> What the exercise asks
The following data has a line with "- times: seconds" and a line with "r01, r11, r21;". Write out exactly those lines and all the lines between them.

# # # # #

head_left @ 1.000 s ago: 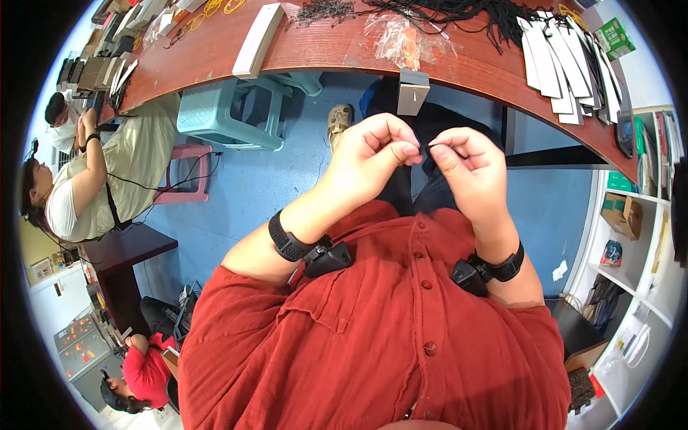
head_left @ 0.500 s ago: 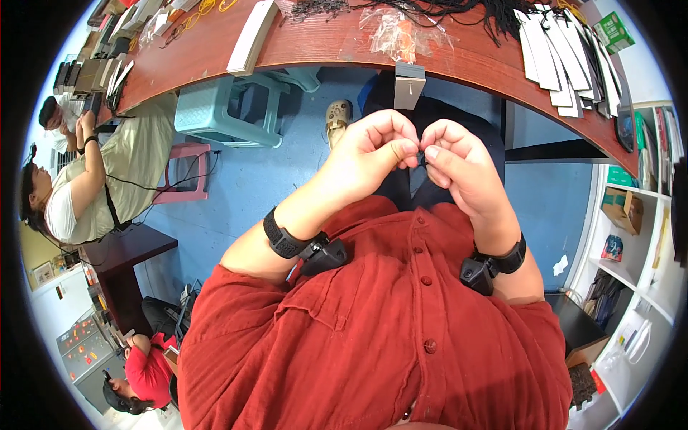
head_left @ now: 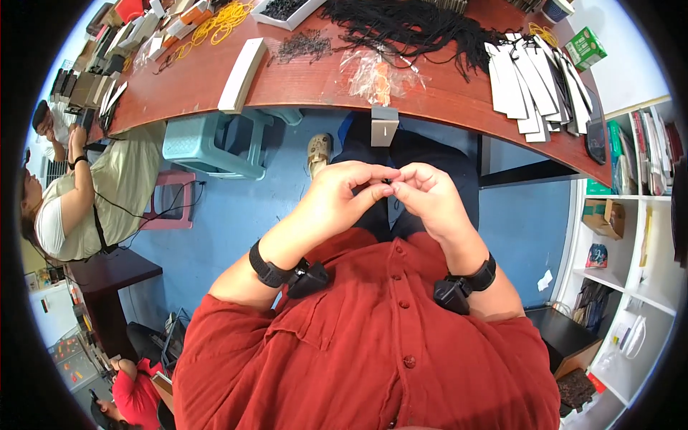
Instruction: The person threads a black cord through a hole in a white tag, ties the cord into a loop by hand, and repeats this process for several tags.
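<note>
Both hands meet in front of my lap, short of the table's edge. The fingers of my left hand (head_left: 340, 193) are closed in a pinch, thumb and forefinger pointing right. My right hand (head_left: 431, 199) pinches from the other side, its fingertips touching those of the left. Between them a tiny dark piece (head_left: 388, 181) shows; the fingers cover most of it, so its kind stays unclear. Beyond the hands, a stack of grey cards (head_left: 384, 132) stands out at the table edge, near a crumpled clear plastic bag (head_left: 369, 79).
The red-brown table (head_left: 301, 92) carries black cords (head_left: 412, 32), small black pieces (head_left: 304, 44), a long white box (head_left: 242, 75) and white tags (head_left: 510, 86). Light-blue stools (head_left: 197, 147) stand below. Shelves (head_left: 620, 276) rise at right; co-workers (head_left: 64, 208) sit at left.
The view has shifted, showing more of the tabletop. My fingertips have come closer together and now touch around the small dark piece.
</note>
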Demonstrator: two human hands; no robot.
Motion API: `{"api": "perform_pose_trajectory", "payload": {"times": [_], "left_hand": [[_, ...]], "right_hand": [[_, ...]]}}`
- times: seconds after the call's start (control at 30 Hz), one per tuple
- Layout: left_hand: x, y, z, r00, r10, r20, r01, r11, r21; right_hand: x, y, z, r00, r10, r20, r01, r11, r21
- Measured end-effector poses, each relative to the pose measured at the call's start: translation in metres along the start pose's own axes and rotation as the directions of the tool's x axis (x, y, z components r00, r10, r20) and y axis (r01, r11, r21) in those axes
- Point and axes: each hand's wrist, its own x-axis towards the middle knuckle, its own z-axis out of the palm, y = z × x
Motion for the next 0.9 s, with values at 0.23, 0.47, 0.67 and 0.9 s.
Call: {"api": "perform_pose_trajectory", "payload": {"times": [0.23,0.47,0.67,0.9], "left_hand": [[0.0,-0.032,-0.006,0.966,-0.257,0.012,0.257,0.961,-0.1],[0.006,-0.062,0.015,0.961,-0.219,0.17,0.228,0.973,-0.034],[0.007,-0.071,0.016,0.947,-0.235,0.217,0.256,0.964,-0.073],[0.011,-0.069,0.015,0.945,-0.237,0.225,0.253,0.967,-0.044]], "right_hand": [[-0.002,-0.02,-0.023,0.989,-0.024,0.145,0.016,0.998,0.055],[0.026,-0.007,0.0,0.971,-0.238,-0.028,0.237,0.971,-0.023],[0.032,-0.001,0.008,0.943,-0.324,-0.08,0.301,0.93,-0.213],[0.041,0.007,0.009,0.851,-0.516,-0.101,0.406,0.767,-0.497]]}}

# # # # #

> Answer section
- times: seconds after the call's start (control at 30 Hz), one per tuple
- Layout: left_hand: x, y, z, r00, r10, r20, r01, r11, r21; right_hand: x, y, z, r00, r10, r20, r01, r11, r21

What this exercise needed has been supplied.